# YOUR GOAL:
Would you reproduce exactly the lines below from the one holding "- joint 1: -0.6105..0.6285" through the one holding "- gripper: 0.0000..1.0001", inclusive, and no others?

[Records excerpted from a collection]
----------
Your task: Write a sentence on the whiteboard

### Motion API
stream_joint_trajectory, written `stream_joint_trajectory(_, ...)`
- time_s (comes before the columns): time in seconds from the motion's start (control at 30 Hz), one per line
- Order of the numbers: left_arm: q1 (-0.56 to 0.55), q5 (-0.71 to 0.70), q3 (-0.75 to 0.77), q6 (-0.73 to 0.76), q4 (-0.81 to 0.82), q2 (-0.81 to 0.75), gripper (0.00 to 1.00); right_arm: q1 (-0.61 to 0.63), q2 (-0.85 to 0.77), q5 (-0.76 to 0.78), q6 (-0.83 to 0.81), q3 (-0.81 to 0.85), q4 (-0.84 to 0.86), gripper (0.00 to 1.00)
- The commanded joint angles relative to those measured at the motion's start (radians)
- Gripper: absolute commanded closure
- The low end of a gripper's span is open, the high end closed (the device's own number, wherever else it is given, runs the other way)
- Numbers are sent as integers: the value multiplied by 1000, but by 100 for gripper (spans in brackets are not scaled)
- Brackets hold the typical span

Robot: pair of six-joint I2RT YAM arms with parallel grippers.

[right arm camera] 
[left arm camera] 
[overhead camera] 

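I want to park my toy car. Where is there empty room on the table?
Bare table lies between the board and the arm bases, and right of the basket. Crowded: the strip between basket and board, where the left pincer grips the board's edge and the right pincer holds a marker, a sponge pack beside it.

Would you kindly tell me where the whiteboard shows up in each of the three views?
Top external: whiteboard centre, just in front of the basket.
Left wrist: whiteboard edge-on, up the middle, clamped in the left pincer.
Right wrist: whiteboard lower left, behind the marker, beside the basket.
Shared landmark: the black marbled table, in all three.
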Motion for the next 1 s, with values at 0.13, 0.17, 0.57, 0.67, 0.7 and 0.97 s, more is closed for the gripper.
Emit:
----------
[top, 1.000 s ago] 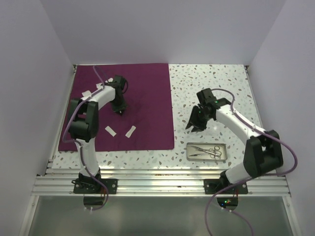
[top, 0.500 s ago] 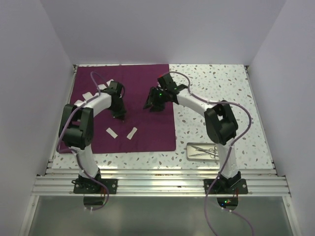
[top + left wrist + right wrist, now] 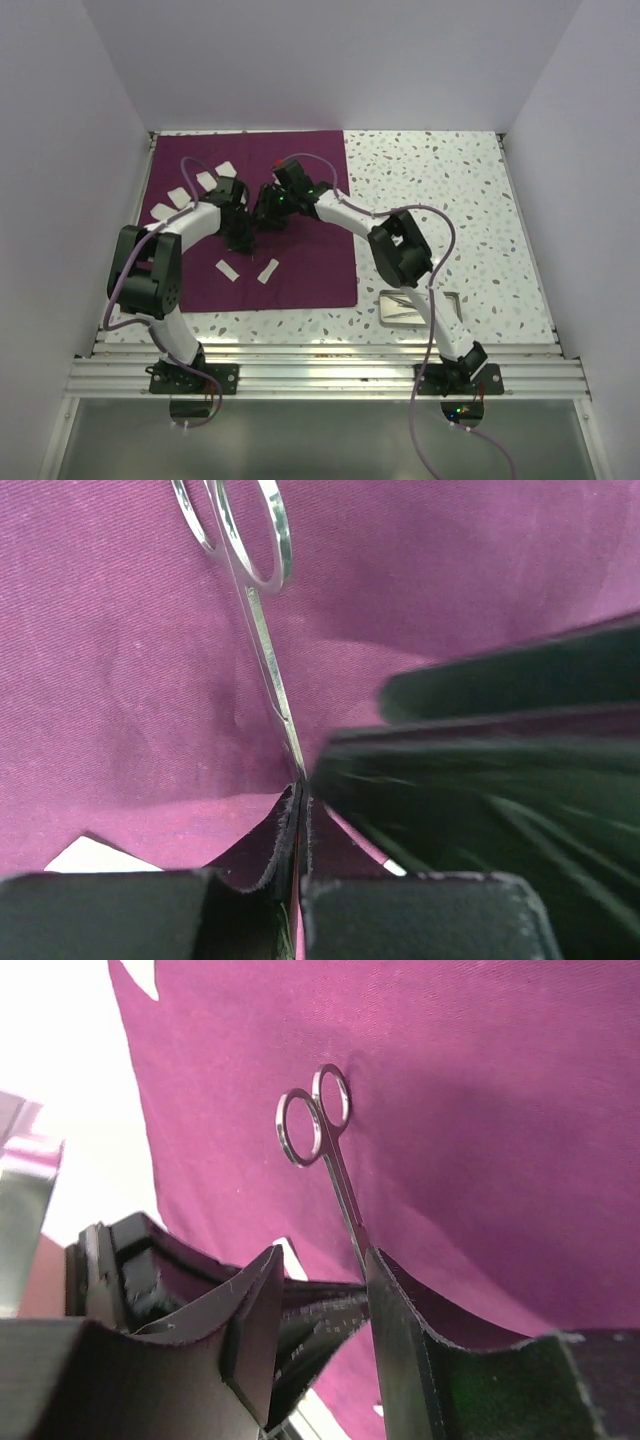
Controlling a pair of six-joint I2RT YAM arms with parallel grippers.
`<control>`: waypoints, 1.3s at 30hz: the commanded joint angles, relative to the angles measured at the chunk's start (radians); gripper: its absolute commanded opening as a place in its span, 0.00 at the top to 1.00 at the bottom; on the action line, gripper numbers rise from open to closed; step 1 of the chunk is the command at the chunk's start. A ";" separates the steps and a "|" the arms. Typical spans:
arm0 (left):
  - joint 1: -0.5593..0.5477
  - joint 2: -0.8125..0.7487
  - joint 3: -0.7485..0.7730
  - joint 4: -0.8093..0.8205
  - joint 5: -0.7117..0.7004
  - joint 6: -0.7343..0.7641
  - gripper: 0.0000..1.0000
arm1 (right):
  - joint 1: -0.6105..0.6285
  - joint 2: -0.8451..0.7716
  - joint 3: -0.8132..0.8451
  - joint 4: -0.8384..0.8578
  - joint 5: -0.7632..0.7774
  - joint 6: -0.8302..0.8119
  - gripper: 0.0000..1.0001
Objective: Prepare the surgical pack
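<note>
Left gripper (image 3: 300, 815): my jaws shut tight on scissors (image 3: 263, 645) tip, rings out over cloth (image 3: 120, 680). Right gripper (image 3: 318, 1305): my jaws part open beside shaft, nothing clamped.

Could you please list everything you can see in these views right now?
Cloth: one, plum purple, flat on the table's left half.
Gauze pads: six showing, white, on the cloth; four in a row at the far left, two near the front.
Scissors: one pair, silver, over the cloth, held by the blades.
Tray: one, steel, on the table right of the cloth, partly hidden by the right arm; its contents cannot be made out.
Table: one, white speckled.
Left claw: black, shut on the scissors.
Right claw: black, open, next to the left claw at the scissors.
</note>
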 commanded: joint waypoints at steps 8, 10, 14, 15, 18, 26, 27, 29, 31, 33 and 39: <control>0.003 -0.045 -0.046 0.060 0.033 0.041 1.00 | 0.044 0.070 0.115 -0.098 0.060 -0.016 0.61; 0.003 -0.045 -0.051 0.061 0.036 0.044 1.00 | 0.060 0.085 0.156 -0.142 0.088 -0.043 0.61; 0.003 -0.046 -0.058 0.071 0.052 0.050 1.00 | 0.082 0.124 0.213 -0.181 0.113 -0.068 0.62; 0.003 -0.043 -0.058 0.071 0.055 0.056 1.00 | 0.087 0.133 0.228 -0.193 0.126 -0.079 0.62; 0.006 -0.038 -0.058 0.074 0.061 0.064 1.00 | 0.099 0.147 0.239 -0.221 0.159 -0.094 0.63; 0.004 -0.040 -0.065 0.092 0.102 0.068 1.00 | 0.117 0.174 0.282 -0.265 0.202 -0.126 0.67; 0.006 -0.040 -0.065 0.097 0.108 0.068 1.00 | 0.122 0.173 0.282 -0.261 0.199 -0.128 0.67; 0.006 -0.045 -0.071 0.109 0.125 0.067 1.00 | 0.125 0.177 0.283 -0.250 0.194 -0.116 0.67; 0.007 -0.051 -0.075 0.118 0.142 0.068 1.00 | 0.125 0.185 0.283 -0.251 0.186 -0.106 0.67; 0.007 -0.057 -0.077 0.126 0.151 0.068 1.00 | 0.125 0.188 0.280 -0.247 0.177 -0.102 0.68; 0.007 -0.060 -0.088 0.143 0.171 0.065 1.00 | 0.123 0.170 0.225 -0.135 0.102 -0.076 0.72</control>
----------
# EXERCISE OUTPUT:
  - joint 1: -0.6105..0.6285
  - joint 2: -0.8451..0.7716
  - joint 3: -0.8132..0.8451
  - joint 4: -0.8384..0.8578
  - joint 5: -0.7632..0.7774
  - joint 6: -0.8302..0.8119
  - gripper: 0.0000..1.0001

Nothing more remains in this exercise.